Due to the number of queries (2117), the t-test shows better results. However, with 0.44855 and 0.31393 p-values respectively for accuracy and coverage, the difference remains not significant at 20%.

5 Qualitative analysis and future tracks

Our Query Expansion engine does improve the results in the different tasks we tested it in, but the progress is far from being impressive, and is logically not statistically significant. Here is a list of the issues limiting the reliability of our QE system and a few future tracks for improvement :

  • The QE system fails to capture the semantic mechanisms behind Query Expansion, and therefore could not expand queries of unseen topics. This may not be that surprising as the task seems very complicated and nothing proofs that the actual embedding space ensures and holds this type of semantic relationships. The expansions are therefore learned through the examples, and the models fails to enrich queries on topics it did not witness before (45% of the queries are not expanded since no new word is added). The testing datasets are mainly composed of such queries. When we have a look to the attention matrices, we find out that the network does not rely on the question formulation in generating the new tokens. It almost only looks for the ”keywords”.

  • This makes us think that although it may not be efficient for open topics, training this model on local entailments would yield great expansion results.

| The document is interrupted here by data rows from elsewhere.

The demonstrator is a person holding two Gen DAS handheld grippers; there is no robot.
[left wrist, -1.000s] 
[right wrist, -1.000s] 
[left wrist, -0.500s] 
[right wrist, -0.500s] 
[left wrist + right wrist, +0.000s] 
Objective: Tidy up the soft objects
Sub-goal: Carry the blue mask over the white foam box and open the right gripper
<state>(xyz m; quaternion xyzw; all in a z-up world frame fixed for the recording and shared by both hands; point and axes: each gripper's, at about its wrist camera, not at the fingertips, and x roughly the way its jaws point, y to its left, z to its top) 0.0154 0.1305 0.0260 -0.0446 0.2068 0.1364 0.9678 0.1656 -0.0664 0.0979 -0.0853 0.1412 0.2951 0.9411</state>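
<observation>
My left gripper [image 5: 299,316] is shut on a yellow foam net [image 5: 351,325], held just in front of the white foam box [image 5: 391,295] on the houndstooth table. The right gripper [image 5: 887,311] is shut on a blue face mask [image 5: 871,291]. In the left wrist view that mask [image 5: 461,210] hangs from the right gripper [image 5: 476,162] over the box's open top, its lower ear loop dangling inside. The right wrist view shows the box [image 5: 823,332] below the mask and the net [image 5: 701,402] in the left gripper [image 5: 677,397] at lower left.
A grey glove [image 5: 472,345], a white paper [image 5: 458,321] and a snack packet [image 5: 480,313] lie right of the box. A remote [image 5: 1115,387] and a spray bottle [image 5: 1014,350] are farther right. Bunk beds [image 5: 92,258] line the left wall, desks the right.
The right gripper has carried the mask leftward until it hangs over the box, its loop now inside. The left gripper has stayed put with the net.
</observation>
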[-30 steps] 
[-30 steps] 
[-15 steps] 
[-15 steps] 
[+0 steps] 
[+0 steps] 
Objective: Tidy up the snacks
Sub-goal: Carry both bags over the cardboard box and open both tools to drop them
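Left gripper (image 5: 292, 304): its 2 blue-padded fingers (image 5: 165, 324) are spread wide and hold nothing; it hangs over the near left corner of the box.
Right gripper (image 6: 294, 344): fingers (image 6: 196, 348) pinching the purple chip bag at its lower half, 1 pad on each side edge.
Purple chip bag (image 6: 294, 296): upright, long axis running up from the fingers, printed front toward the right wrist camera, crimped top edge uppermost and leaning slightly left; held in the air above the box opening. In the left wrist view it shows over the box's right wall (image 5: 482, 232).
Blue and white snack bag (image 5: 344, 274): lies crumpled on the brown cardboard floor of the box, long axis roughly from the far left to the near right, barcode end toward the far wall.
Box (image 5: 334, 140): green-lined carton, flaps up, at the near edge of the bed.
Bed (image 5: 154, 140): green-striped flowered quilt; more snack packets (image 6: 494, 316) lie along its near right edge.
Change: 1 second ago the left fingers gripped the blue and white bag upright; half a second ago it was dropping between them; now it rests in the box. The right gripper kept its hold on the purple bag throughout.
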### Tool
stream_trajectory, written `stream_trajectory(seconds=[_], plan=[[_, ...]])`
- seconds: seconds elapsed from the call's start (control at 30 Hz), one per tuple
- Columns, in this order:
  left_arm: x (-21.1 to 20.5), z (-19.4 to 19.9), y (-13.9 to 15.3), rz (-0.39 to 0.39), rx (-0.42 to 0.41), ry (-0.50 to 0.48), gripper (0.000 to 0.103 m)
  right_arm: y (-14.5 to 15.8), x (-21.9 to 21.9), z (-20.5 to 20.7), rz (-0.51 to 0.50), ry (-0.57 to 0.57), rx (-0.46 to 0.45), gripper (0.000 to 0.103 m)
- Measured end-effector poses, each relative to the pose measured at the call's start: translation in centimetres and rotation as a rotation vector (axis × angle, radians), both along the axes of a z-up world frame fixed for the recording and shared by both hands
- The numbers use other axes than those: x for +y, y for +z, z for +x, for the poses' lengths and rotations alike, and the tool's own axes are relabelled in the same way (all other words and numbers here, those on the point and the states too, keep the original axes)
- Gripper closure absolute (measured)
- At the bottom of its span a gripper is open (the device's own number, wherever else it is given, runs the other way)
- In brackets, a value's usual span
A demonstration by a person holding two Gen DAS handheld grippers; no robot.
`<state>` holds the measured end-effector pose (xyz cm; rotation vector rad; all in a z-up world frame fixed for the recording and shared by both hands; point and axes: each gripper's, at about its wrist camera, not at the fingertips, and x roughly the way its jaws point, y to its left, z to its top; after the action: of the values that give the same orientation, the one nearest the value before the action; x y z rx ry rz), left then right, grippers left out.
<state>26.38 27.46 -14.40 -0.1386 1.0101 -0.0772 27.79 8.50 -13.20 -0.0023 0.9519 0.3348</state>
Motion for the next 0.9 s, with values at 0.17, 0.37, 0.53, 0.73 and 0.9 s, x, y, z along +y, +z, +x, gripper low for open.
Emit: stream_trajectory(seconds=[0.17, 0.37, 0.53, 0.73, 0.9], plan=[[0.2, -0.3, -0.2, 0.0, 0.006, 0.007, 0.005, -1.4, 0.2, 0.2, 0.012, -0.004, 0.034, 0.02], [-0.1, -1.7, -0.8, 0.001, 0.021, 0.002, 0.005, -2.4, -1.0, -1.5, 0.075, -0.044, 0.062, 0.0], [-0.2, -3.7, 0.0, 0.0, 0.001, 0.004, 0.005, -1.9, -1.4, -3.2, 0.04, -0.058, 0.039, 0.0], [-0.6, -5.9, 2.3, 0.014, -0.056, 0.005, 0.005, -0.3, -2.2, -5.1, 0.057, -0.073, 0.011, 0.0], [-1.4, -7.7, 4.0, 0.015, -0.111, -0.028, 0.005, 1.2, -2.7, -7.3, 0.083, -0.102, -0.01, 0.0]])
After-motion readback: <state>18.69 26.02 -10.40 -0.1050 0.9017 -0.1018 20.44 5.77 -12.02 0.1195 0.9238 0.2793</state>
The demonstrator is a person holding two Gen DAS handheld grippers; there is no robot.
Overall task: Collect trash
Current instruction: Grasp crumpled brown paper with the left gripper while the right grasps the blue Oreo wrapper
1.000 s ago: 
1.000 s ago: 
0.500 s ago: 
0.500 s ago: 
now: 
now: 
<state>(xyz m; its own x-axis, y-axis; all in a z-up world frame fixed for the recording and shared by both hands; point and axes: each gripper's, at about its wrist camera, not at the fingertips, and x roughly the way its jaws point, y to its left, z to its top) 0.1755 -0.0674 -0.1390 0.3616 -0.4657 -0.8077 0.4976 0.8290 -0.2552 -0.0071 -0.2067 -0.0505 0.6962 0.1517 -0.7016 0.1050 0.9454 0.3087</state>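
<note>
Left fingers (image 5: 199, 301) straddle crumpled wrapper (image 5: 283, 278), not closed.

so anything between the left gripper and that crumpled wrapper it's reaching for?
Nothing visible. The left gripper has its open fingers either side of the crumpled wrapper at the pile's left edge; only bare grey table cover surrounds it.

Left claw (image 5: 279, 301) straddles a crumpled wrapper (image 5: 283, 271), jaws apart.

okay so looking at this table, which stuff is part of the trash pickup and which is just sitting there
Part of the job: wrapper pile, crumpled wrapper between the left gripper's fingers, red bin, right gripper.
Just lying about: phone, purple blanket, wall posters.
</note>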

  • The nature of the testing queries, mainly the fact that they contained a lot of named entities, has been a huge handicap for our query expansions. Confronted to unknowns, the network replicates the words of the source sentence and the introduced query does not get any useful expanding word. We tried to remove the named entities in the sentence before expanding it. But as the sentence loses a lot of the information it carried first, the expansions were not very relevant.

  • We will explore the possibility of including the search in the training process. The progress on search would be a loss function updating the weights of the encoder-decoder network. After the first training, a second one ,based on the reward for the search, would refine the parameters of our network and make it more search-oriented.

6 Conclusion

Throughout this work, we introduced a sequence to sequence framework for automatic query expansion. We implemented a genuine keyword extraction method to create the training dataset. When tested on three different tasks, our Query Expansion engines leads to a slight improvement. Although our model seems still unable to propose relevant expansions on unseen topics, it performs well on known ones. For the future, we are thinking about updating the Sequence to sequence network according to the search results. We would add on top of our encoder-decoder network a deep reinforcement learning component. This component would rely on the impact of our expansion on search quality.